Beginning with the first line, transcribe the entries below exactly through the line containing "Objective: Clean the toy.", inclusive.

Data excerpts:
● ● ●
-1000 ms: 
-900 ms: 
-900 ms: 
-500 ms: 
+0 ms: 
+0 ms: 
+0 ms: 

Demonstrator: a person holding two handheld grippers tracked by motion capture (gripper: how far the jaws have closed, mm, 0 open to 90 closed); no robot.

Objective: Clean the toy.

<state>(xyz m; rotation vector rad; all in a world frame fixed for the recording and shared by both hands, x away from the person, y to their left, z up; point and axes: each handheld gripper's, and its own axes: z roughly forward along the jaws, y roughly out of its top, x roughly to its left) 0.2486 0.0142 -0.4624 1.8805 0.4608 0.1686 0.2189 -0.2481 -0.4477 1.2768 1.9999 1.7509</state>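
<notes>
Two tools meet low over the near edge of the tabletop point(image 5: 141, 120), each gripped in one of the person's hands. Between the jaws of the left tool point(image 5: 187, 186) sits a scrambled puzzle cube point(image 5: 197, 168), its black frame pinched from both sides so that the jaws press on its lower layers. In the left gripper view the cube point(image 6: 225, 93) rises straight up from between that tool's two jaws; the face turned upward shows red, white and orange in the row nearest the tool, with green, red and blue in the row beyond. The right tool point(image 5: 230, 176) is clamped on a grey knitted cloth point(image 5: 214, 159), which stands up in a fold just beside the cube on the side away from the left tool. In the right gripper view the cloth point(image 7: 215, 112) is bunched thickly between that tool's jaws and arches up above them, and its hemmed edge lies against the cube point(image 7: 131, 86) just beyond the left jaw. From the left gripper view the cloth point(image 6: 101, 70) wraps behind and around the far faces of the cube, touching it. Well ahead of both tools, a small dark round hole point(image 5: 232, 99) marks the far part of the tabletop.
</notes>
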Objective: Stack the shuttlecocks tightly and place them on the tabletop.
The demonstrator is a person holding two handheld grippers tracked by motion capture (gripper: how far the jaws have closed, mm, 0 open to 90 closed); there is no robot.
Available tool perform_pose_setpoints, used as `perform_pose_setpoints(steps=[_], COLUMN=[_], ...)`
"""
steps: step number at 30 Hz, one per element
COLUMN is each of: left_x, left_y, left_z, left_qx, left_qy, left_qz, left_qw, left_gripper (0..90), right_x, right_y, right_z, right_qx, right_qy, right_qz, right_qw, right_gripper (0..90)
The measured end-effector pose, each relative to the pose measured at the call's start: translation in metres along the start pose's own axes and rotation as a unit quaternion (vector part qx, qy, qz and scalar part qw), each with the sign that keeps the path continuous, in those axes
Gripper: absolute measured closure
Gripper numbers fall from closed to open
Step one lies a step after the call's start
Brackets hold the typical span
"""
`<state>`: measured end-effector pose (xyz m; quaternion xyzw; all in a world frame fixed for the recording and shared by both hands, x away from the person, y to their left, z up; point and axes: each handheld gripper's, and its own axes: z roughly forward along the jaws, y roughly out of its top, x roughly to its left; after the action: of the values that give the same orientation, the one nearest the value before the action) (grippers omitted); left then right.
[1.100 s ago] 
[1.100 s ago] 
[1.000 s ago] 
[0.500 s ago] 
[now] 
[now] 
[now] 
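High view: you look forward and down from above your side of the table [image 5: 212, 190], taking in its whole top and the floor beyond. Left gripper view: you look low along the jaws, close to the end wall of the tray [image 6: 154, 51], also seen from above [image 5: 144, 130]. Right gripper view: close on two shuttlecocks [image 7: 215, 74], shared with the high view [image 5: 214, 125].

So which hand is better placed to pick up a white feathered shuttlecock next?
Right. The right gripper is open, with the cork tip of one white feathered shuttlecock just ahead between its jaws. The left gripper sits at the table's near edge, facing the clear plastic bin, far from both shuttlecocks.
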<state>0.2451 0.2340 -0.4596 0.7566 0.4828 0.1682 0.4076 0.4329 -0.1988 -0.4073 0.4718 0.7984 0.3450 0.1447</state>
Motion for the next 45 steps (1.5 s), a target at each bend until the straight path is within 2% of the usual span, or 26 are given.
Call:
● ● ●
Response area.
-1000 ms: 
-900 ms: 
-900 ms: 
-500 ms: 
+0 ms: 
+0 ms: 
+0 ms: 

Demonstrator: a person holding two handheld grippers tracked by motion capture (gripper: how far the jaws have closed, mm, 0 open to 90 closed); no robot.

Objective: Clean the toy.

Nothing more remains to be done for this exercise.